Silva, Deborah Desimone

January 2011

Stiff and strong ceramic fibres have been incorporated into brittle glass matrices in order to increase their mechanical strength and fracture toughness. In the present work, a novel processing technique has been investigated, in which the reinforcing fibres are “sandwiched” unidirectionally between glass slides and heat-treated for consolidation into composites by viscous flow of the glass matrix, filling the gaps between the reinforcing fibres. Highly dense and transparent composites were produced combining alumina (Nextel ™) or sapphire fibres with soda-lime silicate or borosilicate glasses. Their microstructural, optical and mechanical properties were investigated and compared to those of the unreinforced glass matrix processed under the same conditions.
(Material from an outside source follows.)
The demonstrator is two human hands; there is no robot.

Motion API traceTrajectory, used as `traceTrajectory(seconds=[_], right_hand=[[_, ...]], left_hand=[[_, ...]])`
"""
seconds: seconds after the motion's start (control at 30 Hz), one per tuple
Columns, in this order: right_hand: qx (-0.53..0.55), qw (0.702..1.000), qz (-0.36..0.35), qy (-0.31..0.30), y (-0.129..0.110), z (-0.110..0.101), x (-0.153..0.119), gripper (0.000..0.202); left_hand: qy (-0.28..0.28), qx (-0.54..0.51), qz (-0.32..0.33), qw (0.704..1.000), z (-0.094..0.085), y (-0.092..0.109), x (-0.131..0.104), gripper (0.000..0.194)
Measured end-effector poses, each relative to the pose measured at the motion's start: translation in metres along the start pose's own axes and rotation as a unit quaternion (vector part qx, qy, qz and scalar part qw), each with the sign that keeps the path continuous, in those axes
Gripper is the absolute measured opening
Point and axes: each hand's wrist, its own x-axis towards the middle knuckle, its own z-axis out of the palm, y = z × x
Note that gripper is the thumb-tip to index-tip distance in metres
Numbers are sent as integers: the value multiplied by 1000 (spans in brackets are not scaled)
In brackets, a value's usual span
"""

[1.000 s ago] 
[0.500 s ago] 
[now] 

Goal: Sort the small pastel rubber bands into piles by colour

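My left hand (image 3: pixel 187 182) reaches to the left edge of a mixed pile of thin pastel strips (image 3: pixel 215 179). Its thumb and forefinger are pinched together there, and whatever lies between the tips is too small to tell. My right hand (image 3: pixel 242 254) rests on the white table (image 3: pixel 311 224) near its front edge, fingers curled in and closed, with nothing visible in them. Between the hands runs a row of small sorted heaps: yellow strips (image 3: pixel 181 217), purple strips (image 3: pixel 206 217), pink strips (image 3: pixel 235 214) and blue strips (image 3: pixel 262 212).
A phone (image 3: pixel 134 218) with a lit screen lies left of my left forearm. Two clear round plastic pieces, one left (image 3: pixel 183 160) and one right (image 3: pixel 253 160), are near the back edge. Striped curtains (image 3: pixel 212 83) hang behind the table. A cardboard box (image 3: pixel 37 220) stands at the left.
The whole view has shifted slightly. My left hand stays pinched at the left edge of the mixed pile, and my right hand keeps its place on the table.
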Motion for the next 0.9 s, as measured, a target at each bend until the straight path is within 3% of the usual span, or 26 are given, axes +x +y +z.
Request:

Moreover, a sol-gel technique was developed for coating the fibres with a ZrO2 interfacial layer. As-received and ZrO2 coated Nextel ™ and sapphire fibre-reinforced composites were produced, with fibre contents of up to 1 vol. % and total light transmittance in the range of 70 to 93 % of the matrix transmittance. Sapphire fibre-reinforced borosilicate glass composites exhibited the highest measured flexural strength (73 MPa), followed by ZrO2 coated Nextel ™ fibre-reinforced soda-lime silicate composites (0.6 vol. %), which exhibited mean flexural strength of 64 MPa. The introduction of a ZrO2 interfacial layer effectively increased the flexural strength of the composites compared to the unreinforced matrix and the as-received fibre-reinforced composites. In addition, there was evidence of fibre pullout and crack deflection upon failure during flexural and fracture toughness tests, as well as a fail-safe behaviour upon flexure, which enabled the composites to retain their integrity. A robust processing methodology was thus demonstrated of producing high quality oxide fibre-reinforced glass matrix composites, with high optical transparency and favourable fracture properties. The composites produced are promising materials for a wide range of applications, notably in the construction industry, special machinery and architecture.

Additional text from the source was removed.